Book Reviewers: Wrong & Right Ways to Solicit Reviews (Part 2)

Book reviewers are an author’s best friend. I’ve discovered over the past couple of years of marketing that book bloggers have an enormous influence over readers’ buying habits. As authors we can’t forget to include reviewers as part of our marketing strategy.

If you're looking for book bloggers, Deborah (from Books, Movies, and Chinese Food) recommended using Book Blogs Search Engine. (Thanks, Deborah!) Through the site, authors can search for specific book bloggers who might be willing to provide reviews.

But what is the best way to ask book reviewers if they’d read and review our books?

Well, first and foremost, we MUST write a praiseworthy book. Enough said.

Second, we’ll likely need to have the means of offering free books to reviewers. Some publishers will giveaway free books for authors (and have review programs). But many authors will need to budget money for the giveaways.

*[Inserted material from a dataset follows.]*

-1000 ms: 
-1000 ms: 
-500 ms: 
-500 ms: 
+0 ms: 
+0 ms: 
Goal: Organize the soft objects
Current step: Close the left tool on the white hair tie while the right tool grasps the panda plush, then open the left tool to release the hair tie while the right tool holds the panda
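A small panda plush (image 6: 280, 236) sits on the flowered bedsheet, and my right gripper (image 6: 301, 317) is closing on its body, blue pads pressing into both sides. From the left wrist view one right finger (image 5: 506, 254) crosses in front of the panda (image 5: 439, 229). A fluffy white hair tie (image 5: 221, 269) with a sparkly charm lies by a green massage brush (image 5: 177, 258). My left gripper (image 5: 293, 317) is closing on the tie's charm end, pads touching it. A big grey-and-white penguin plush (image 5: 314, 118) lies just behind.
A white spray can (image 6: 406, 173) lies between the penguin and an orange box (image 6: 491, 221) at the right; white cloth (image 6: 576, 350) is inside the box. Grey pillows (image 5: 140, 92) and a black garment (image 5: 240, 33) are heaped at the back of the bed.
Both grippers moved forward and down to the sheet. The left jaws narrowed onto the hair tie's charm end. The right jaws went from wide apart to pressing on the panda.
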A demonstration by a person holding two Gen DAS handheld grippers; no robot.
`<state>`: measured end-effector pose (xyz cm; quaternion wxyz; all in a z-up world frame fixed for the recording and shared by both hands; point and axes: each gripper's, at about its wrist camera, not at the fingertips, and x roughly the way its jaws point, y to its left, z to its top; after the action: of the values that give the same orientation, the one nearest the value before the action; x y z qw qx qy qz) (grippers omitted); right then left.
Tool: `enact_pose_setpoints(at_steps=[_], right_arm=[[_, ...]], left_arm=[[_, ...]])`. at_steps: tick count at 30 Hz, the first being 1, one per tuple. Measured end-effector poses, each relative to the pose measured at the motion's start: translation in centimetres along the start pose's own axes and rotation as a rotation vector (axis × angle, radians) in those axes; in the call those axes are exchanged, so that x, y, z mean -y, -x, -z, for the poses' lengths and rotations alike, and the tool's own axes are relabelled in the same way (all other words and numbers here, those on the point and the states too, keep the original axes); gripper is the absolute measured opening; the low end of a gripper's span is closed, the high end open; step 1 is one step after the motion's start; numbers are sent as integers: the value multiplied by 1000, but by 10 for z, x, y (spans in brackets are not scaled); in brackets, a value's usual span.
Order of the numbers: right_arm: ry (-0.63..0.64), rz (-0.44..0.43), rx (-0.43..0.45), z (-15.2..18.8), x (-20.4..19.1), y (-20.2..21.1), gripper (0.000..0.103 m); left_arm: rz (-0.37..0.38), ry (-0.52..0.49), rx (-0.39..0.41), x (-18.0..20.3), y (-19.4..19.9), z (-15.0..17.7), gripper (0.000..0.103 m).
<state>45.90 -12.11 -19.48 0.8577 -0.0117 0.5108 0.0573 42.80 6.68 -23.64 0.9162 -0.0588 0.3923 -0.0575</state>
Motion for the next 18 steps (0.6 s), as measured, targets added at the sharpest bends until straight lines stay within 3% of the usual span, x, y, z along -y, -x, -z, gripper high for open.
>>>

I invited Rel Mollet, a well-known book blogger in the CBA market, to share a few of her insights about soliciting book reviews—the wrong ways and then some right ways.

1. What are some of the ways authors annoy book reviewers? What is the wrong way to go about asking for a review or gaining attention?

Demanding requests, ignoring review policies, haranguing reviewers with how amazing your book is, unrealistic requests (eg. Please read and review my book this week!) and failure to acknowledge a review that has been personally requested. In other words, doing the opposite of the etiquette hints in the next question!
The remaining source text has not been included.